Autism is a complex and heterogenous neurodevelopmental disorder characterized by impairments in social communication skills and the presence of restricted and repetitive behaviors or interests (RRB’s). While prevalence rates of autism have increased rapidly in the past decade, it remains a challenging disorder to measure and diagnose. Cognitive functioning can influence the presentation of autism symptoms and children’s performances on standardized autism measures like the Autism Diagnostic Observation Schedule, Second Edition (ADOS-2), which contributes to misdiagnosis.

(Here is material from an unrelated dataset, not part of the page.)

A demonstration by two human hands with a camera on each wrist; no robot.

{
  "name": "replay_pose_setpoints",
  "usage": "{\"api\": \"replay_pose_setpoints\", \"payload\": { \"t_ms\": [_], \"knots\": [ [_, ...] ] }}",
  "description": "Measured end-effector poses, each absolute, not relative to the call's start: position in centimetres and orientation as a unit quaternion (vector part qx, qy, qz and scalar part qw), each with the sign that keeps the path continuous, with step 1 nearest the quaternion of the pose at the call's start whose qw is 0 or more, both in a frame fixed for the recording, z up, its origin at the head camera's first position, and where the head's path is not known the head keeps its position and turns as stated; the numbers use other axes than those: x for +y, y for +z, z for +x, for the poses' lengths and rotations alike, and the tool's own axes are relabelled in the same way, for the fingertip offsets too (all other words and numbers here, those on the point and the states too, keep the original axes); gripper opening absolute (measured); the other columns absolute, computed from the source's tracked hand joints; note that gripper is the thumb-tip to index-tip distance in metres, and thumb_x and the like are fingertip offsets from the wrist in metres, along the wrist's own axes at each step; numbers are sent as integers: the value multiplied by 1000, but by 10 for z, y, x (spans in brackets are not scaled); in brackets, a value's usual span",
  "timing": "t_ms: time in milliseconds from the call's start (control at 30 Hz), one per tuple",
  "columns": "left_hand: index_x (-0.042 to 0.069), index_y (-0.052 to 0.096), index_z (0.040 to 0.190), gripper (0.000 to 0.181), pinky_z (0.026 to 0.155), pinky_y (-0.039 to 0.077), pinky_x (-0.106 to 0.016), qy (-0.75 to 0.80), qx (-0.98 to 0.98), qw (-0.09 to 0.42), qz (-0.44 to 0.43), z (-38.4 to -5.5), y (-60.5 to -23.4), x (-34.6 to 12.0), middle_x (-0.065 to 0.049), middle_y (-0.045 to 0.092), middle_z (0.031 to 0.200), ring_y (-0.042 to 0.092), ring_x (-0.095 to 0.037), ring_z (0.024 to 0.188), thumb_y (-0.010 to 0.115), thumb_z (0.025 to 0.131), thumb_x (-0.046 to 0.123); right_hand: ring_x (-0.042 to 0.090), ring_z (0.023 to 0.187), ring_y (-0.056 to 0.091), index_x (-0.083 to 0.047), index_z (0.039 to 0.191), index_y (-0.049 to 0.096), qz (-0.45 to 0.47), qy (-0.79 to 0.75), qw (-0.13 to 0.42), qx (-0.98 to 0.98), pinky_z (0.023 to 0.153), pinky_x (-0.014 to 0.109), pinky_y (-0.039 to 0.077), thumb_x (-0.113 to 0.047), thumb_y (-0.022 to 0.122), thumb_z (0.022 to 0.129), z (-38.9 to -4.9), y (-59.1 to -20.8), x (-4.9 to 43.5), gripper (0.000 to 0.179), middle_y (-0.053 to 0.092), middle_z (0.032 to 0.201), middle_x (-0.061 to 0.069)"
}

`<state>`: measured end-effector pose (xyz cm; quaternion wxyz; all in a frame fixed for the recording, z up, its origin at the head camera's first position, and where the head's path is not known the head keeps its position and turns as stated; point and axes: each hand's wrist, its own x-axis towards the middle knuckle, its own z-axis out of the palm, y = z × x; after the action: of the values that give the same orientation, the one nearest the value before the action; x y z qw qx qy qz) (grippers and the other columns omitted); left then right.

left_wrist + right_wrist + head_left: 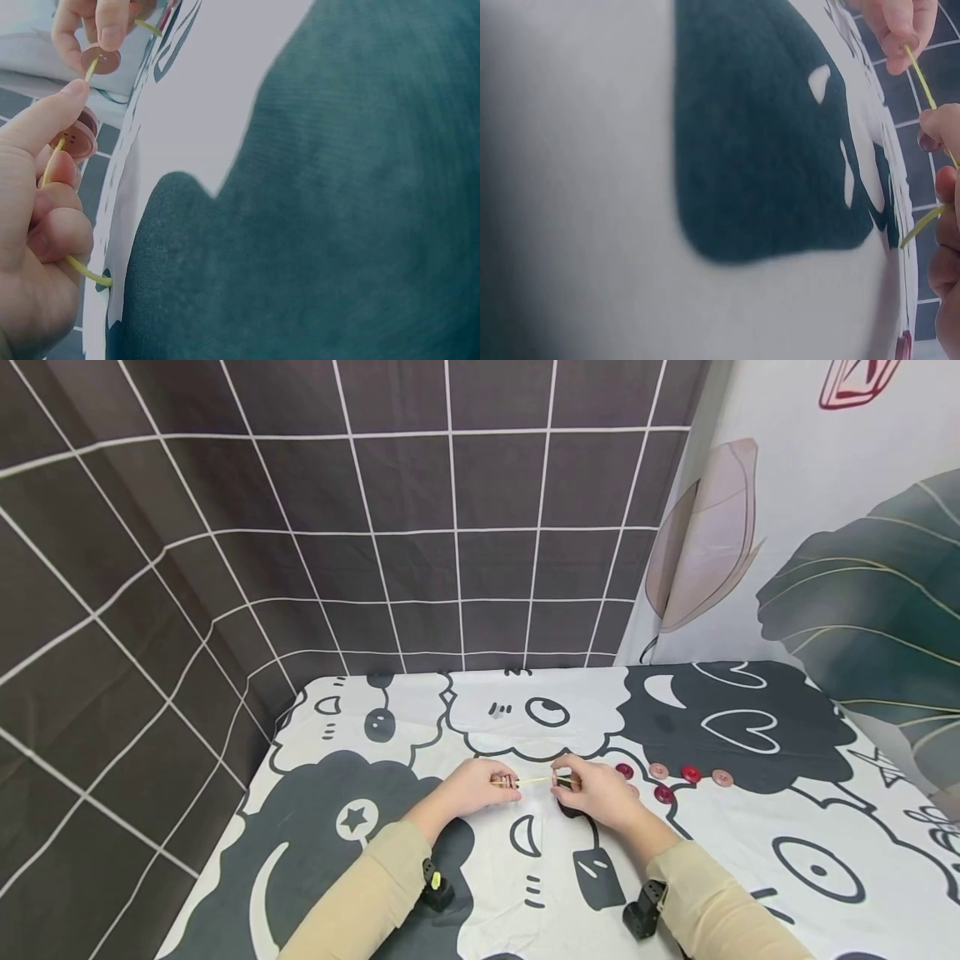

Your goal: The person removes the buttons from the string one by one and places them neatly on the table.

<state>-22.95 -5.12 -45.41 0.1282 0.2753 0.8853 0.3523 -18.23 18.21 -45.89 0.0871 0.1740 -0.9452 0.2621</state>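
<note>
A thin yellow cord (536, 779) stretches between my two hands above the patterned cloth. My left hand (480, 785) grips its left part with curled fingers. Held between that thumb and forefinger are stacked pinkish buttons (81, 142), threaded on the cord; its loose tail (88, 273) sticks out under the curled fingers. On the other side, my right hand (600, 789) pinches a pinkish button (103, 63) with the cord passing through it. The right wrist view shows another cord end (922, 225) by the right hand's lower fingers.
Right of my right hand, several loose buttons lie on the cloth: dark red (663, 794), pink (658, 771), bright red (691, 773) and others. The cloth (555, 893) has cartoon faces in black and white. Behind it hangs a dark grid curtain (405, 485).
</note>
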Motion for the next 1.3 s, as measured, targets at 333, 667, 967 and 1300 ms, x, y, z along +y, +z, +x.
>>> {"api": "replay_pose_setpoints", "payload": {
  "t_ms": [333,667,967,1300],
  "knots": [
    [20,69,91,19,55,39,-24,344,889,125,275,-230,-456,-52,10,53,63,47,-7,57,73,80,35,1,49,36,-17,105,61,182,246,106,-946,47,23,32,-27,72,80,-183,-461,193,29,42,61,-15],
    [19,70,96,25,65,42,-25,337,894,116,273,-231,-456,-52,12,59,78,52,-8,70,73,79,37,2,51,38,-16,106,62,164,246,121,-947,49,24,33,-25,72,80,-183,-464,208,29,44,63,-15],
    [19,70,99,28,64,42,-25,339,894,117,269,-231,-458,-52,12,59,78,52,-8,70,73,79,38,4,51,39,-15,106,62,156,259,118,-946,48,24,33,-22,72,79,-181,-464,220,30,45,63,-12],
    [19,70,98,26,66,42,-26,341,893,114,271,-230,-457,-52,11,60,81,52,-8,72,73,79,37,4,50,39,-13,107,61,141,251,103,-952,50,25,33,-21,71,80,-178,-463,231,30,46,63,-12]
  ]
}}
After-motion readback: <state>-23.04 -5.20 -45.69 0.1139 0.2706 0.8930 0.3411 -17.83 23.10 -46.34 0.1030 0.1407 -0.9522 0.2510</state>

This study examined retrospective chart review data from 188 children referred for clinical autism evaluations who were administered Module 3 of the ADOS-2. Findings demonstrated the superior fit and utility of a bifactor model to characterize autism symptomatology on the ADOS-2, Module 3. Results revealed non-significant effects of cognitive functioning on ADOS-2 performance and confirmed the measure’s ability to assess autism overall. However, nuanced RRB’s were not fully captured by the ADOS-2 in this sample of children. Regarding clinical diagnosis, a general autism trait measured by the ADOS-2 had the largest influence on diagnostic outcomes, and cognitive functioning had little influence. Lastly, this study revealed several small differences in the magnitude and direction of relations between verbal cognition and autism symptomatology in Black compared to White children.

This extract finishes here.